» Assignment
The whole of the data is to be reproduced exactly.

» Information provided
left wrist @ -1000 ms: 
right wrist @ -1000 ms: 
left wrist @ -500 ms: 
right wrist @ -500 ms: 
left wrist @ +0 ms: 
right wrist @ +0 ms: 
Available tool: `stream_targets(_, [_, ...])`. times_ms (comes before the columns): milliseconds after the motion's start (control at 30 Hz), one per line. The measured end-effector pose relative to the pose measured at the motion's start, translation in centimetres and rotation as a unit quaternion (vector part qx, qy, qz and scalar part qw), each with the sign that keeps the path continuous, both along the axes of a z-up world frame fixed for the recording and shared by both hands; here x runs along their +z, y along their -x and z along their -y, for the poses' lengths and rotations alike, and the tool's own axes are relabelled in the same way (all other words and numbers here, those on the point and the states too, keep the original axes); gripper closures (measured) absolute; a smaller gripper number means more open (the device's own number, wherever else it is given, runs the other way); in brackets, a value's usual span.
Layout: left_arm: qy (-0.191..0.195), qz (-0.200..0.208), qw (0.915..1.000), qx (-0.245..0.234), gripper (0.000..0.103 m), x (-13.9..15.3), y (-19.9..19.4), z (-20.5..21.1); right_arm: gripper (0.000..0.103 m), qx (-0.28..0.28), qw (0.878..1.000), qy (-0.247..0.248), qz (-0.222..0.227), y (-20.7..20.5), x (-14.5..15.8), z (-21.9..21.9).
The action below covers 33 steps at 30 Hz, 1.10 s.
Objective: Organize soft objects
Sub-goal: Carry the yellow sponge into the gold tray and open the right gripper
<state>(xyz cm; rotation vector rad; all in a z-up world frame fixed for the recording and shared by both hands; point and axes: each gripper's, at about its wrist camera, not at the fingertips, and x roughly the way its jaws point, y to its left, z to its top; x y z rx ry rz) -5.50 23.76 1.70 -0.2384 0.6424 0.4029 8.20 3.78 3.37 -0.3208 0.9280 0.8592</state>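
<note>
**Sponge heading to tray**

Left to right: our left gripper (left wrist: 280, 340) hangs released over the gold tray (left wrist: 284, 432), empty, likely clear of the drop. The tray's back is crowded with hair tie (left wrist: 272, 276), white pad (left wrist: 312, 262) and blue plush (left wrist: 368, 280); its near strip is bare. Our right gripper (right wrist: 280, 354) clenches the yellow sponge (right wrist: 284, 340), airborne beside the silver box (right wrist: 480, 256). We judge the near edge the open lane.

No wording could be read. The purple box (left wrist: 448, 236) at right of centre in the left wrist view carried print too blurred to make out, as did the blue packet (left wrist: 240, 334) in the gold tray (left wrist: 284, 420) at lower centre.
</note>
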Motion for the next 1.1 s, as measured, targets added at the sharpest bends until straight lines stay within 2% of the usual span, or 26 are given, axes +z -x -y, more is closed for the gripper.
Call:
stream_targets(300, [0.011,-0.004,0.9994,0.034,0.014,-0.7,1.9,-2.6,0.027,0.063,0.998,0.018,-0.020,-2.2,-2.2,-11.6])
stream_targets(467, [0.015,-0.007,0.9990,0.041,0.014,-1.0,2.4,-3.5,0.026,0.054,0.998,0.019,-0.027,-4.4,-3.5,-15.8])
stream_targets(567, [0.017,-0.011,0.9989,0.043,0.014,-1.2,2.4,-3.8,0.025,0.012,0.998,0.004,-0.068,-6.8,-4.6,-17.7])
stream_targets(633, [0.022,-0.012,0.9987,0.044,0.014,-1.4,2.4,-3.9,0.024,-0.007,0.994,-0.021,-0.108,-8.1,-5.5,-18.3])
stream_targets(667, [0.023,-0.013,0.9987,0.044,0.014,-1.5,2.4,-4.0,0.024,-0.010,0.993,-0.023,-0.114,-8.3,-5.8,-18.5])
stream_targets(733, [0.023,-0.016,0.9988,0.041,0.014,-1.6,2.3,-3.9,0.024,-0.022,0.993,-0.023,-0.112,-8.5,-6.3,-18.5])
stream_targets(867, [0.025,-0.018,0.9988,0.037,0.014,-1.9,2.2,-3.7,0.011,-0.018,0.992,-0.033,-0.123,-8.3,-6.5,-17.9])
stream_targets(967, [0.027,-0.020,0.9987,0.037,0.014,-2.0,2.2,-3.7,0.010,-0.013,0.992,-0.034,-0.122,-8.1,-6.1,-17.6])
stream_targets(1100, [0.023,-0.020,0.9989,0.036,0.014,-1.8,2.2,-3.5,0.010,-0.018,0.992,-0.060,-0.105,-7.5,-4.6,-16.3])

» Task answer
left wrist @ -1000 ms: 
right wrist @ -1000 ms: 
left wrist @ -500 ms: 
right wrist @ -500 ms: 
left wrist @ +0 ms: 
right wrist @ +0 ms: 
Available tool: `stream_targets(_, [_, ...])`. times_ms (comes before the columns): milliseconds after the motion's start (control at 30 Hz), one per line. The measured end-effector pose relative to the pose measured at the motion's start, translation in centimetres and rotation as a unit quaternion (vector part qx, qy, qz and scalar part qw), each with the sign that keeps the path continuous, both along the axes of a z-up world frame fixed for the recording and shared by both hands; here x runs along their +z, y along their -x and z along their -y, for the poses' lengths and rotations alike, and the tool's own axes are relabelled in the same way (all other words and numbers here, those on the point and the states too, keep the original axes); gripper closures (measured) absolute; a smaller gripper number means more open (the device's own number, wherever else it is given, runs the other way); in brackets, a value's usual span.
Layout: left_arm: qy (-0.191..0.195), qz (-0.200..0.208), qw (0.915..1.000), qx (-0.245..0.234), gripper (0.000..0.103 m), x (-13.9..15.3), y (-19.9..19.4), z (-20.5..21.1); right_arm: gripper (0.000..0.103 m), qx (-0.28..0.28), qw (0.878..1.000), qy (-0.247..0.248), qz (-0.222..0.227), y (-20.7..20.5), x (-14.5..15.8), z (-21.9..21.9).
The action below covers 33 steps at 30 Hz, 1.10 s.
Objective: Organize soft objects
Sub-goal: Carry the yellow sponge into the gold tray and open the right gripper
<state>(xyz cm; rotation vector rad; all in a z-up world frame fixed for the recording and shared by both hands; point and axes: each gripper's, at about its wrist camera, not at the fingertips, and x roughly the way its jaws point, y to its left, z to its top; x y z rx ry rz) -5.50 23.76 1.70 -0.2384 0.6424 0.4029 8.20 3.78 3.37 -0.3208 0.9280 0.8592</state>
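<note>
**Sponge heading to tray**

Left to right: our left gripper (left wrist: 280, 340) hangs released over the gold tray (left wrist: 284, 432), empty, likely clear of the drop. The tray's back is crowded with hair tie (left wrist: 272, 276), white pad (left wrist: 312, 262) and blue plush (left wrist: 368, 280); its near strip is bare. Our right gripper (right wrist: 280, 354) clenches the yellow sponge (right wrist: 284, 340), airborne beside the silver box (right wrist: 480, 256). We judge the near edge the open lane.

No wording could be read. The purple box (left wrist: 448, 236) at right of centre in the left wrist view carried print too blurred to make out, as did the blue packet (left wrist: 240, 334) in the gold tray (left wrist: 284, 420) at lower centre.
</note>
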Motion for the next 1.1 s, as measured, targets added at the sharpest bends until straight lines stay within 2% of the usual span, or 26 are given, axes +z -x -y, more is closed for the gripper.
Call:
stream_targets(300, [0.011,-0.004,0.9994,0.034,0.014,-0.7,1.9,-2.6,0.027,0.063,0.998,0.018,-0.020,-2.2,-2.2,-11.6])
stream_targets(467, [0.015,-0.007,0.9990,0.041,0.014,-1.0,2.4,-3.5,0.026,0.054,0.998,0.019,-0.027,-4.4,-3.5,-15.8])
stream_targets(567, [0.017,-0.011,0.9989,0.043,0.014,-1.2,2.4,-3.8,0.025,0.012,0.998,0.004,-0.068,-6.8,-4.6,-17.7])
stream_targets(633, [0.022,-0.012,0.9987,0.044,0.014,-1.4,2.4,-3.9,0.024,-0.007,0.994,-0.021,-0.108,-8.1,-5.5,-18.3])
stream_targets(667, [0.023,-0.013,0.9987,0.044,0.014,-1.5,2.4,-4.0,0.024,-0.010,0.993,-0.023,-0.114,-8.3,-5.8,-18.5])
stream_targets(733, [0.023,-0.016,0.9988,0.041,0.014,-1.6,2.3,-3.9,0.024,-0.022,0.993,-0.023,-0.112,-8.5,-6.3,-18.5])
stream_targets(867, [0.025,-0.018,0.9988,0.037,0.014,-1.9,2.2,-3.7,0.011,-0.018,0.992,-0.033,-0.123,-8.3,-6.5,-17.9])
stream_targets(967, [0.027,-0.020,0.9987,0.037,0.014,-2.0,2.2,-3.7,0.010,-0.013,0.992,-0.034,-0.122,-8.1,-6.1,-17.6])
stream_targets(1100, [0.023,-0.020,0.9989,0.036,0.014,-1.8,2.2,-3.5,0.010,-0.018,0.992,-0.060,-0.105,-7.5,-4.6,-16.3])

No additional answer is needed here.